Perhaps he would have liked to see the wine list.

“Mr. Castill – Castellemare, level with us on this synthesis business. What is the meaning of it? I dare say that if it brings about atrocious consequences -”

“Hush, silly goat,” said Castellemare. “I can't just give away the whole program so early even before the first act has been completed.”

“My Christian name is Paul,” another member of the Devorants said, offering me his limp hand.

“That it is, very Christian,” guffawed Castellemare. The one named Paul pursed his lips disapprovingly.

“Ok, gang,” I raised my voice above the commotion. “Why don't you robed ones start from the beginning: why you raided my apartment, what you think you know about the synthesis, and all the rest so that we can feel good about each other.”

Henry was the first to step forward. “Mr. Gimaldi, again, on behalf of our esteemed Order, I would like to apologize for our actions, for although sometimes the ends seem to justify the means, we are still aggrieved to cause you any trouble.”

Castellemare was attempting to conceal his laughter, and not doing a very good job of it. The stiff comportment of the Devorants and the apparent non-threat they posed, was quite risible to the mad Librarian. I suppose it was jarring and a bit humourous to me as well, especially given that I had assumed all this time that the Devorants was a dangerous cabal. In actual fact, they were no more harmless or in the know about dark secrets than a group of Shriners.

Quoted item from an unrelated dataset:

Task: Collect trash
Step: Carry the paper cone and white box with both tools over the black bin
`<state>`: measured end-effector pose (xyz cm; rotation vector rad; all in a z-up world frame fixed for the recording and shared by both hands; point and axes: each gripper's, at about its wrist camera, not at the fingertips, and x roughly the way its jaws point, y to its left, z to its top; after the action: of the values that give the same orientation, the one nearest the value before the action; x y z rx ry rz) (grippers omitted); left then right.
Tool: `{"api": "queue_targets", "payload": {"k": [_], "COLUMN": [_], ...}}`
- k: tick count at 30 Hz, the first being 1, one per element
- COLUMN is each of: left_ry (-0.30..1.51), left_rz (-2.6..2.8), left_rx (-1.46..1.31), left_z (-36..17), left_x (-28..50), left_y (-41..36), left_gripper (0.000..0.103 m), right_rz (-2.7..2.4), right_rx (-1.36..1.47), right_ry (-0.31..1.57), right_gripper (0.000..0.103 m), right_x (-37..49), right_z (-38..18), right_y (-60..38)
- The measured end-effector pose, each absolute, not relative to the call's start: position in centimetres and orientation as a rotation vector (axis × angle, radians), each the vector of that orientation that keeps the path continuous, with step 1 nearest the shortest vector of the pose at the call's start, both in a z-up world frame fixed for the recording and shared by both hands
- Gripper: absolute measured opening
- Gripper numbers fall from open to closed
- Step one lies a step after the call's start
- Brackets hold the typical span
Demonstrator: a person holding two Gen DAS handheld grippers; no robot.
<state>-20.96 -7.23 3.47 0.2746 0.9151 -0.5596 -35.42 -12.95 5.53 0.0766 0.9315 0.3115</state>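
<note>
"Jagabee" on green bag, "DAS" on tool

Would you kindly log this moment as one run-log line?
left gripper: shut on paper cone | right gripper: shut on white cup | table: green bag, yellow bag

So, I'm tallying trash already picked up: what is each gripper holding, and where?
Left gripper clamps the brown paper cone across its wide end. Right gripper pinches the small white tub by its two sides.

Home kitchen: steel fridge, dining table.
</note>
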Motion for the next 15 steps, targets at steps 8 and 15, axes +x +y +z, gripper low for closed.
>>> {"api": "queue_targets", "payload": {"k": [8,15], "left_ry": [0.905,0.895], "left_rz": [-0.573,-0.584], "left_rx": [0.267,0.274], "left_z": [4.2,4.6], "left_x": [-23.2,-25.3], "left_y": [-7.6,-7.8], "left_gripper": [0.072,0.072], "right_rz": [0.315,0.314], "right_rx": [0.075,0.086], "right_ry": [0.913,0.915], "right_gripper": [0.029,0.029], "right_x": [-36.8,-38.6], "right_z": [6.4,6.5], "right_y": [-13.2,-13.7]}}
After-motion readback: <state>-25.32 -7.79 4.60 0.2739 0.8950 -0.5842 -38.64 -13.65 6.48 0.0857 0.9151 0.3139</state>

As it turned out, the Devorants were not responsible for the spooky phone calls and knocking at the door – their only acts had been to keep tabs on me given some insider knowledge that I was now employed in connection with the Library, and in making themselves at home with my belongings. Beyond that, the source of my being terrorized remained a mystery. Their knowledge of the synthesis could be summarized as it being something bad, and little more. I was convinced that these could not be the
real
Devorants, but some hackneyed nostalgic throwback to Adam Weishaupt's
Illuminati
. I was able to deduce that their Order was established in 1949, and that their entire set of traditions from costumes to rituals had been borrowed from eager and obsessive research into secret societies. They were, in a pinch, the dog's breakfast of secret societies. All of this greatly amused Castellemare who was visibly trembling trying to stifle his laughter. Despite my relief, I was admittedly disappointed. It was quite a letdown that the Devorants were merely an exclusive bunch of book snobs.

“About that drink, Gimaldi,” Castellemare asked.

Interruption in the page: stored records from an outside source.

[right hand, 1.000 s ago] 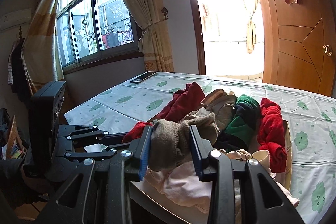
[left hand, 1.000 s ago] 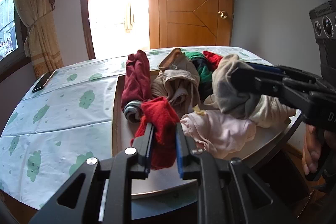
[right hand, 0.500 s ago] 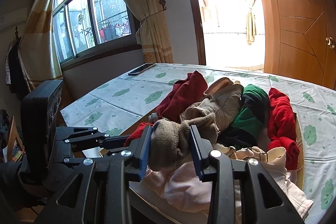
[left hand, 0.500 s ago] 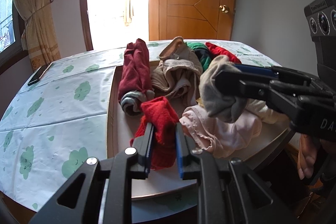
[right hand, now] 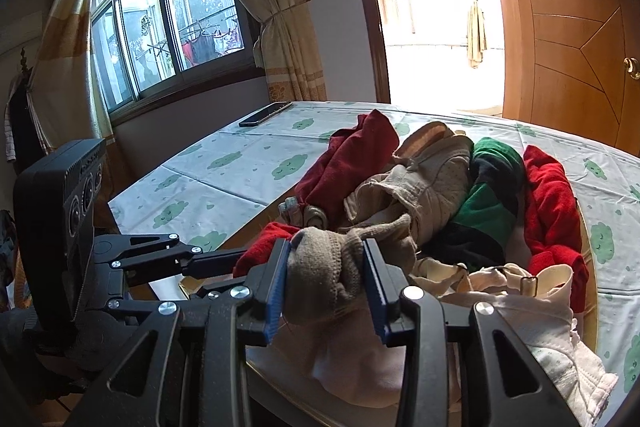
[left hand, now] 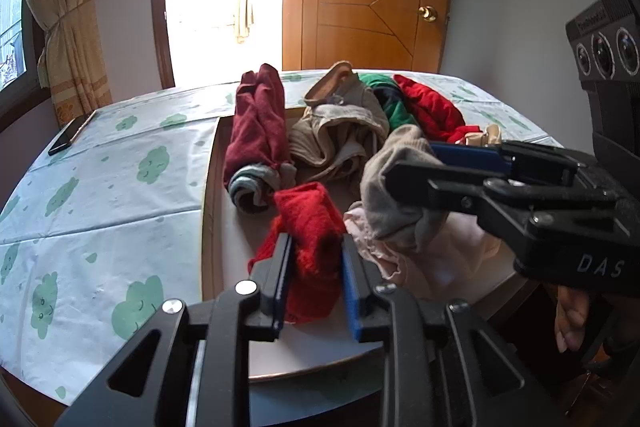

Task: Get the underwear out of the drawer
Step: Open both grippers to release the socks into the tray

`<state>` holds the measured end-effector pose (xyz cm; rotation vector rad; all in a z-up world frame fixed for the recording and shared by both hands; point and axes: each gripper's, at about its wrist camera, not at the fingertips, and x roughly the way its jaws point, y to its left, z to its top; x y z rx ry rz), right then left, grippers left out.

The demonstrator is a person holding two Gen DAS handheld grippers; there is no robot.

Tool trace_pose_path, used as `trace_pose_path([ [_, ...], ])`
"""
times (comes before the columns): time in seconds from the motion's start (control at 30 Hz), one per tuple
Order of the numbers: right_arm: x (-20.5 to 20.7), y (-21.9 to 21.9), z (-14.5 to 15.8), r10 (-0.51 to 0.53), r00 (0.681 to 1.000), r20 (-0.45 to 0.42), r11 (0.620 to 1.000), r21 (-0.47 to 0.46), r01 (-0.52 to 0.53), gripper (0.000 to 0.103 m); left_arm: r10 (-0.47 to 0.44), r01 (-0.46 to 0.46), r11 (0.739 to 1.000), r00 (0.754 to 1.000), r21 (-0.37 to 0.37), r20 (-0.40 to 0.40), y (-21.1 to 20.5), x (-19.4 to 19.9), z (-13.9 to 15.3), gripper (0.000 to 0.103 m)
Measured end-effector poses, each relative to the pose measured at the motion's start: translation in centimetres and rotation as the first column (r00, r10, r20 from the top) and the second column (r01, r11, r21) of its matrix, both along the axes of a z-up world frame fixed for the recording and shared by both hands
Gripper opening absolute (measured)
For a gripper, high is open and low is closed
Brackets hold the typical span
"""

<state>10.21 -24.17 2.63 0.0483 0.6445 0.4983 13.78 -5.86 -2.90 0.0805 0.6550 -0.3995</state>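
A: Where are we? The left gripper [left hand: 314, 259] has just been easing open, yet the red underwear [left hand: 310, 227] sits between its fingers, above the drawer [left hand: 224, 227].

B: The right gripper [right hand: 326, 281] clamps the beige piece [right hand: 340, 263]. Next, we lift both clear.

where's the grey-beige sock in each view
Left wrist: grey-beige sock right of centre, pinched in the right claw entering from the right.
Right wrist: sock low centre, between that claw's blue pads.
Shared landmark: black phone on the cloud-print sheet.
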Motion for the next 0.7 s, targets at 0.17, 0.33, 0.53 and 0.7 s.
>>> trace_pose_path([
  [0.17, -0.1, -0.5, -0.1, -0.008, 1.0, -0.02, 1.0, 0.023, 0.008, 0.056, 0.015, -0.016, 1.0, 1.0, -0.025, -0.011, 0.5, -0.4, 0.0, 0.043],
  [0.33, -0.6, -1.2, -0.2, -0.025, 0.999, -0.019, 0.999, 0.042, 0.026, 0.059, 0.023, -0.024, 0.999, 1.0, -0.048, -0.018, 1.0, -1.0, -0.2, 0.048],
  [0.53, -1.9, -2.3, 0.0, -0.044, 0.999, -0.003, 0.997, 0.059, 0.044, 0.065, 0.045, -0.046, 0.995, 0.999, -0.088, -0.021, 1.8, -1.8, -0.7, 0.057],
  [0.7, -2.4, -2.8, 0.0, -0.053, 0.999, -0.002, 0.996, 0.068, 0.053, 0.067, 0.046, -0.048, 0.995, 0.999, -0.092, -0.023, 1.7, -2.6, -1.3, 0.057],
])
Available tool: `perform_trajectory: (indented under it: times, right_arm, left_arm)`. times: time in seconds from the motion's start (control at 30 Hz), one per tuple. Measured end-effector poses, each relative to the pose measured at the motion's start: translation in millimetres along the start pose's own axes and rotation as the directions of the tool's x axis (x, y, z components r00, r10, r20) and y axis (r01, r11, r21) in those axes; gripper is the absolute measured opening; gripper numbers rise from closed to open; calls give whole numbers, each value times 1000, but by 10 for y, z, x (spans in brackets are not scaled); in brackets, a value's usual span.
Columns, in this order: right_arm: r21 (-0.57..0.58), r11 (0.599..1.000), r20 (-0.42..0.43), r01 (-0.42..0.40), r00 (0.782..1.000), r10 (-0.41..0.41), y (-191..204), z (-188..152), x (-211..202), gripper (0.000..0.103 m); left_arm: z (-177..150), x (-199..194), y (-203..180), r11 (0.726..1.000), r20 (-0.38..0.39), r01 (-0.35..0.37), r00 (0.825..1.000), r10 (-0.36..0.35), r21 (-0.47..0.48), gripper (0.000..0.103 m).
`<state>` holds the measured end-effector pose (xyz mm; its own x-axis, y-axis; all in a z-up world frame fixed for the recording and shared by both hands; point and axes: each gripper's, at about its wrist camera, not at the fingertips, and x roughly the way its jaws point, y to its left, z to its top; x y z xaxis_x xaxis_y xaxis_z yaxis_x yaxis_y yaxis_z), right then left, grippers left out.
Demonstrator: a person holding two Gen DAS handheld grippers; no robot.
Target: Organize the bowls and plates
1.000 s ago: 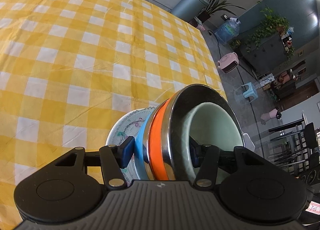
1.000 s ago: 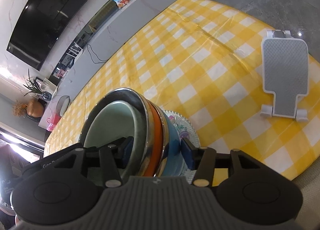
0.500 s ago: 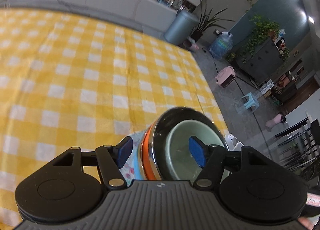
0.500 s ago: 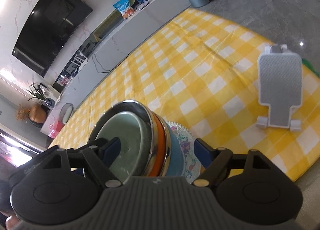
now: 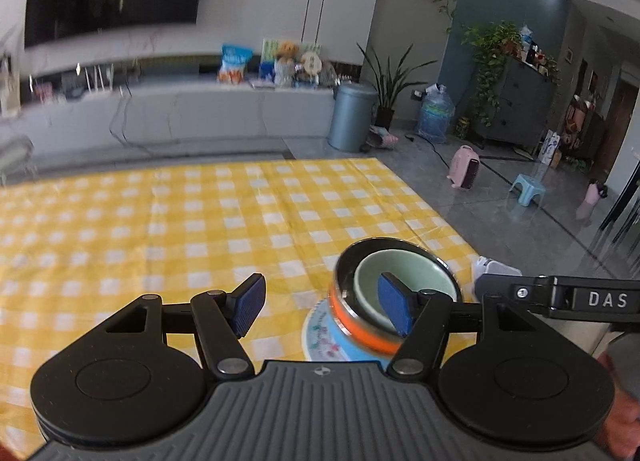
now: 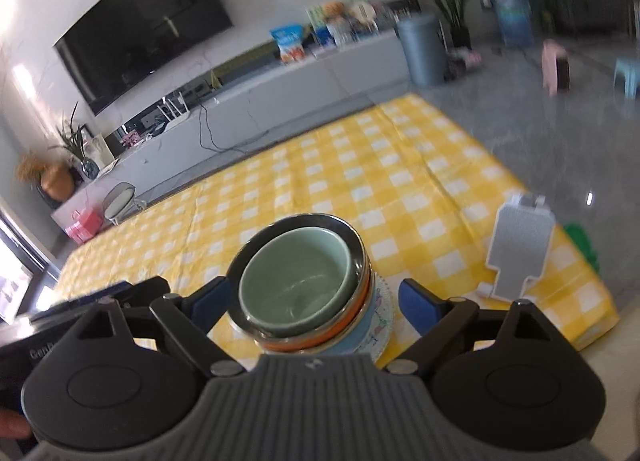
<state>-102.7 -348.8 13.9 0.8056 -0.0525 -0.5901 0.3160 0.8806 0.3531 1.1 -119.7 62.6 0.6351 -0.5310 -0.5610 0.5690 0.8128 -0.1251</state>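
Note:
A stack of dishes stands on the yellow checked tablecloth point(image 5: 200, 229). A pale green bowl point(image 6: 292, 285) sits inside a steel bowl point(image 6: 356, 247) with an orange band point(image 6: 280, 345). Both rest on a blue bowl point(image 5: 352, 345) over a patterned plate point(image 6: 382, 313). My left gripper point(image 5: 323, 309) hangs open above and left of the stack, nothing between its pads. My right gripper point(image 6: 313, 303) is opening; the stack shows between its jaws, and both pads are clear of it. From the left wrist, the green bowl point(image 5: 404, 273) shows behind my right pad.
A grey and white stand point(image 6: 520, 245) lies on the cloth near the table's right edge, right of the stack. Beyond that edge is grey floor with a pink heater point(image 5: 464, 167) and a blue stool point(image 5: 528, 187). A long cabinet runs behind the table.
Both grippers let go of the stack, opened wide, rose and pulled back. The views levelled out, so the room behind the table now shows. The stack stays on the cloth.

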Motion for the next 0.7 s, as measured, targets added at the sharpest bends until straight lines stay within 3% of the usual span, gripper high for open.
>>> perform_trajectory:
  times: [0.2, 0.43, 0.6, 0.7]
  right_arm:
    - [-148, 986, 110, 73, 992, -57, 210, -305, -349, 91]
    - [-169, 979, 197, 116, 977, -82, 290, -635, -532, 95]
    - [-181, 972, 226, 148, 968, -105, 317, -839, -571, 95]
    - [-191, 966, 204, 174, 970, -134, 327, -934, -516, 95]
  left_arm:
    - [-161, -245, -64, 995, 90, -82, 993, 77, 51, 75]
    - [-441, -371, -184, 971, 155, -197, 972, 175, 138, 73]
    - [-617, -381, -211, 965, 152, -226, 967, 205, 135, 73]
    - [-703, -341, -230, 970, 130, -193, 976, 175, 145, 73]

“I would favour one as well,” added Jakob. I merely shot him an annoyed glance.

“Fresh out,” I said.

“All these books, and not one on good hosting. Tsk tsk,” joked Castellemare.

“Henry,” I began. “There is nothing more that can be said. I accept your apology, but let's not have a repeat of this. I think it will be best if you and your colleagues take your leave. I don't think you fellows will be able to throw any light on my current list of questions.”

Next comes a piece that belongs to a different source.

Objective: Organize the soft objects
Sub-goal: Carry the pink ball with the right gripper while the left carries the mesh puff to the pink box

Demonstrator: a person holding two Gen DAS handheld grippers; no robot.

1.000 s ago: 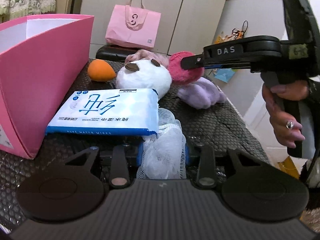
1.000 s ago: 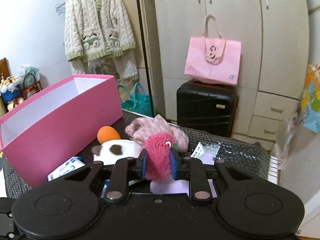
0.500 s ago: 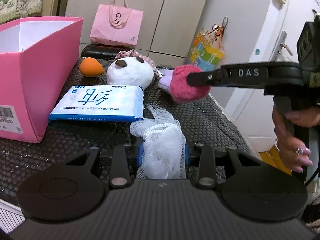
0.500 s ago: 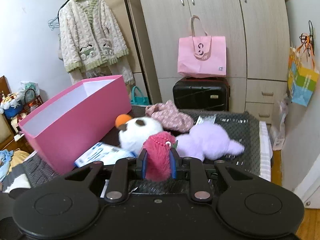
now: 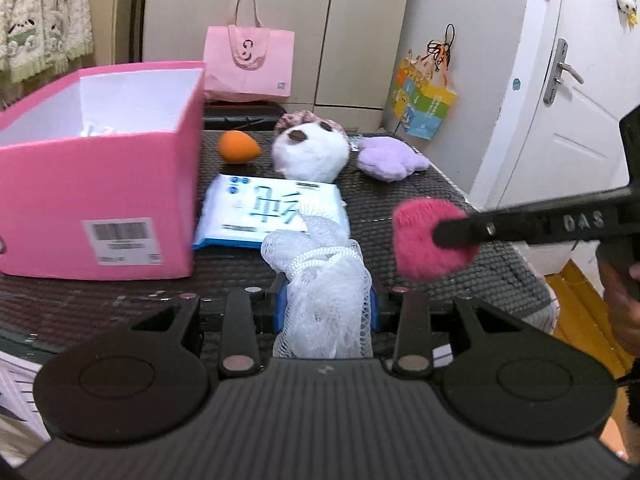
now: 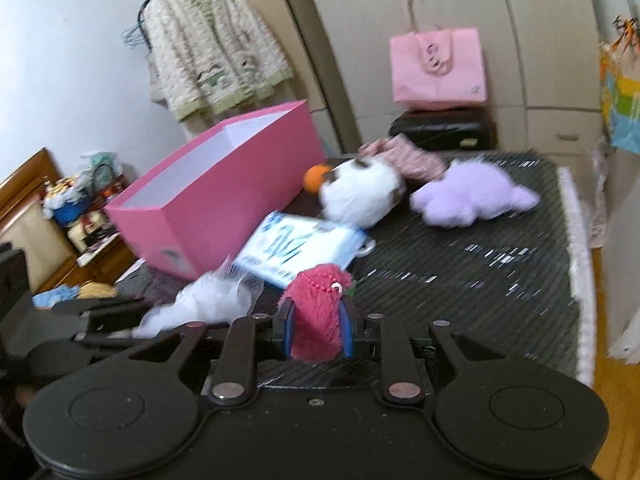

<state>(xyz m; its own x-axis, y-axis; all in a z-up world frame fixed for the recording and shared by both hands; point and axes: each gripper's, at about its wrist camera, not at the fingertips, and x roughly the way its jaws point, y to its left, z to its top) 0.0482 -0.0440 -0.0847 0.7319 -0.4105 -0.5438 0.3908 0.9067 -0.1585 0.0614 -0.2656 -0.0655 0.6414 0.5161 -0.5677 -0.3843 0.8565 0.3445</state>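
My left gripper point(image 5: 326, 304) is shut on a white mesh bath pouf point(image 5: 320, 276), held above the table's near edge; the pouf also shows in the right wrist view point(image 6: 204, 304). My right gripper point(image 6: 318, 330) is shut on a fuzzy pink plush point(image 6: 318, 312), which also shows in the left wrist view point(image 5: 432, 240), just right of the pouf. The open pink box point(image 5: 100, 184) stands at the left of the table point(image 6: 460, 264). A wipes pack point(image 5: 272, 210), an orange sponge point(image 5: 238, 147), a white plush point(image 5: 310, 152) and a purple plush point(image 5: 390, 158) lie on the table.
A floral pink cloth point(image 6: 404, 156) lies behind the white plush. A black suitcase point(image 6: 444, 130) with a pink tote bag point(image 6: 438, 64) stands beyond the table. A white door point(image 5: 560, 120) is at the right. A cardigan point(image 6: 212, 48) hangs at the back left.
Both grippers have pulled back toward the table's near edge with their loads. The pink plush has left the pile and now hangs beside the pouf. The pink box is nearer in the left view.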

Henry cleared his throat and, not without some rushed embarrassment, said, “Mr. Gimaldi, I would like to take this opportunity to ask if you would consider a sponsored invitation to join our Order. In our estimation, you have many of the characteristic hallmarks of a fine member.”

At that point, Paul proffered me the Devorants brochure, done up on a dot matrix printer. I took it out of politeness and lied that I would seriously consider the generous offer for membership. Disappointed that I would not give them a peek of the book, and realizing that Castellemare was resolute in telling them nothing to satisfy all their eager curiousity about him, they were soon to file out, leaving me alone with Castellemare and Jakob.

“What a fun bunch!” beamed Castellemare. “So, are you gonna do it?”

“What?” I asked.

“Join them! Become a full fledged member of their sacred fraternity and be initiated into their most treasured secrets! Honour, title, respectability... Perhaps even a nice black robe if you pledge to their monthly dry-cleaning pool. Membership in such an illustrious group certainly has its privileges.”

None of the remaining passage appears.